At the party to mark the first year of my daughter in law’s death I had the occasion to talk to my older brother Pete about our childhood summers in Cavite. My brother was the victim of a cerebral clot and half his body, his right side, had been paralyzed for quite a few years now. He could have recovered from it were it not for an accident that broke his right hipbone. Although he continued to undergo physical therapy sessions regularly it now took a bit more effort and this impeded his progress towards recovery.
He loved to play mahjong. Mahjong was a game that he really excelled in even as a young boy. In his situation it became a central activity for him. He derived a lot of enjoyment from this since he had a good batting average of wins over losses at the same time this was his way of socializing and keeping abreast with the goings on in the family and in the world even if it was just within the 3x3 confines of the mahjong table.
There was a regular quorum of which I was an occasional member. The quorum broke up when one of the regulars quit because of unkind of remarks that were being frequently thrown at her for playing ever so slowly and ever so badly. She was careless and often made wrong throws in the course of the game to the consternation of the other players. In mahjong there are quite a few common sense rules that one has to follow. A player who transgresses these upsets and derails the expected progression of the game and this rile up the serious players.
The quorum was a veritable tinderbox. At sixty-two I was the youngest in the group. Everyone, myself, included were grumpy, impatient at the same time very sensitive and easy to take offense. Although the group had existed for quite a while, the creeping up of age will doom it to dissolution. Without his cherished mahjong sessions Pete would spend most of his time in front of the TV set.

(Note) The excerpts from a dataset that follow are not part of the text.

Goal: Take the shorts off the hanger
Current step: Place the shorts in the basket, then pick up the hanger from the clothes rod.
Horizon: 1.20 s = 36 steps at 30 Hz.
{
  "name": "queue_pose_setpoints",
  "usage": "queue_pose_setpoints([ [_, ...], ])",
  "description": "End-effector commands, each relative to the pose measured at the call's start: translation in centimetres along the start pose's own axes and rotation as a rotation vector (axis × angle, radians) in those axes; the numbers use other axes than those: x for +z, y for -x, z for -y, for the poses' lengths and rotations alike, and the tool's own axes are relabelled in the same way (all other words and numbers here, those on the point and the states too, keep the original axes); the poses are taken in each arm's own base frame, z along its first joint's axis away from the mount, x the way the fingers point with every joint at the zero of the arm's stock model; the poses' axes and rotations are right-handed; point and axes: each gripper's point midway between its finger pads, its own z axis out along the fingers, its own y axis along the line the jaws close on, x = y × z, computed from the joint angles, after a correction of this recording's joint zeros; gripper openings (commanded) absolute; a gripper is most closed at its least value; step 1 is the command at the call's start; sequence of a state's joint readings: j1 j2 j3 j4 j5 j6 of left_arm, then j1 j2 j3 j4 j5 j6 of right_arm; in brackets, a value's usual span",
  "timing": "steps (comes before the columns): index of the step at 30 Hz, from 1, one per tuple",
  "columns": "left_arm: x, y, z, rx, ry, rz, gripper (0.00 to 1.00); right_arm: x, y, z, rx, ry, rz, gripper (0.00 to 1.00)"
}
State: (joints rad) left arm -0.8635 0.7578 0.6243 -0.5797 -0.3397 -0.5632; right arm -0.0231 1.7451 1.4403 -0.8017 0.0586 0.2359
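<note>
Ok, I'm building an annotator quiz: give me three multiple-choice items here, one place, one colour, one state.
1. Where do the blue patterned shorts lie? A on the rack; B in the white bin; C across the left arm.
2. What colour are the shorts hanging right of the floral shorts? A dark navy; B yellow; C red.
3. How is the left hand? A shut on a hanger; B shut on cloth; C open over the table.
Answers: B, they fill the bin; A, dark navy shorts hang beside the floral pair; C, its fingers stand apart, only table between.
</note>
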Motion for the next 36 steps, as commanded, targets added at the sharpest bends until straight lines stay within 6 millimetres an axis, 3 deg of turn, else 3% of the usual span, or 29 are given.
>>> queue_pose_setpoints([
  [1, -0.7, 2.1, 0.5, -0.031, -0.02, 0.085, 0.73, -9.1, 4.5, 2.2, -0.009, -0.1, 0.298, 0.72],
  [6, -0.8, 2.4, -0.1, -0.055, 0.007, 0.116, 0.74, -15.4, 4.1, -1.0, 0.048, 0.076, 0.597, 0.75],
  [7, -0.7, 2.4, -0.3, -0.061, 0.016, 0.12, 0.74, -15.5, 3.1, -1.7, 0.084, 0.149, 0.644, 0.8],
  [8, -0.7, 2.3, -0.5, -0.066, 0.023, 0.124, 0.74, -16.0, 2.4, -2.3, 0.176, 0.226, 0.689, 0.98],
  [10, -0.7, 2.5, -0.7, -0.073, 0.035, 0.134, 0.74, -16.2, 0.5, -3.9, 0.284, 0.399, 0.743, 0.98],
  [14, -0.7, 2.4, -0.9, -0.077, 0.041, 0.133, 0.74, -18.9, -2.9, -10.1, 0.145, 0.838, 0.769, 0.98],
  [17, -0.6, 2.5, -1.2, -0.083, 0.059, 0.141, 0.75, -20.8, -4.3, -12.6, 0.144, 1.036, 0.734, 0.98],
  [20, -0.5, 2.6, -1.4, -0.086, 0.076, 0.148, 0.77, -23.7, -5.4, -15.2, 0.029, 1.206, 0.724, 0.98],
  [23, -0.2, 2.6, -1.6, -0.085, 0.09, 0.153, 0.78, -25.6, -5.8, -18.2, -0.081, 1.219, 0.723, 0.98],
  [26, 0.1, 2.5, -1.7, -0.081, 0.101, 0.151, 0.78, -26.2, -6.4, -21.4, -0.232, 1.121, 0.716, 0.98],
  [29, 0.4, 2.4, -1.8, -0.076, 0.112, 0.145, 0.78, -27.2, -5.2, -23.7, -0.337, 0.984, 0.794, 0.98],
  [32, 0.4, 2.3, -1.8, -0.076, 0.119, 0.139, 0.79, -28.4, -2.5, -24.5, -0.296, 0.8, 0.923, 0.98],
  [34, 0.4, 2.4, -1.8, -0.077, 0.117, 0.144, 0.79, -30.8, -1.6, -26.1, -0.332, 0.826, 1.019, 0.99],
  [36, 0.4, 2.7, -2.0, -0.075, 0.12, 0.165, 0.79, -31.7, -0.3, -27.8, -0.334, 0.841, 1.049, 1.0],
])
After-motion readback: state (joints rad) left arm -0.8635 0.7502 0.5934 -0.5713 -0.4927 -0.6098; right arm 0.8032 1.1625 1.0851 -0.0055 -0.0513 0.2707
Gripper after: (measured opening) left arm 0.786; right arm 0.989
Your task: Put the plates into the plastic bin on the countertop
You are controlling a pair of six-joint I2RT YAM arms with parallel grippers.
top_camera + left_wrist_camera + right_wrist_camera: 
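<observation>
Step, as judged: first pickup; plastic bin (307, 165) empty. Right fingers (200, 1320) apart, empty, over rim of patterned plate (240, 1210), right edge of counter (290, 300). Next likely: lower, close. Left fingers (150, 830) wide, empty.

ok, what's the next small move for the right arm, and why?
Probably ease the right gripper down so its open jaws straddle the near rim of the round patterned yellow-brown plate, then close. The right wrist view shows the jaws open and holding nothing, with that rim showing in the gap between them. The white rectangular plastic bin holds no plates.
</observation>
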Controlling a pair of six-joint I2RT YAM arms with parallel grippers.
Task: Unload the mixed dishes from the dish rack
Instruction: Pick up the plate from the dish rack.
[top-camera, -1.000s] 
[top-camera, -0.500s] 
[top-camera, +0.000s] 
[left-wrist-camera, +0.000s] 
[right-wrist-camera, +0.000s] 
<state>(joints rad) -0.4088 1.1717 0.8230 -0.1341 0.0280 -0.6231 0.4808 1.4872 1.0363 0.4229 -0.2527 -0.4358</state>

He was close to turning into a “couch potato” or perhaps more appropriately a “couch grouch”.
It was during the after dinner conversation that I intimated to him that I have started to put into paper my life experiences. I had lots of free time in my hands and this was great way of using them. They say that an idle mind is the workshop of the devil and I was not about to have the horned one fit me in his infernal lathe. He showed interest when I suggested that, he too, take up writing especially about our childhood days in Cavite. He warmed up to the topic and became a veritable treasure trove of anecdotes and events. In his condition he had seldom shown any excitement during conversations but he was a different Pete as he narrated his boyhood adventures in Wawa. They flowed out copiously from his lips. He not only talked with a lot of verve but he also had a lot to tell. I am hopeful that he would pursue this. He has a facility for language and would have a vocabulary that can match that of any ivy leaguer. He would make a top class raconteur because he had a lot more exciting and colorful experiences….much more than what I or that of my other brothers had ever lived through.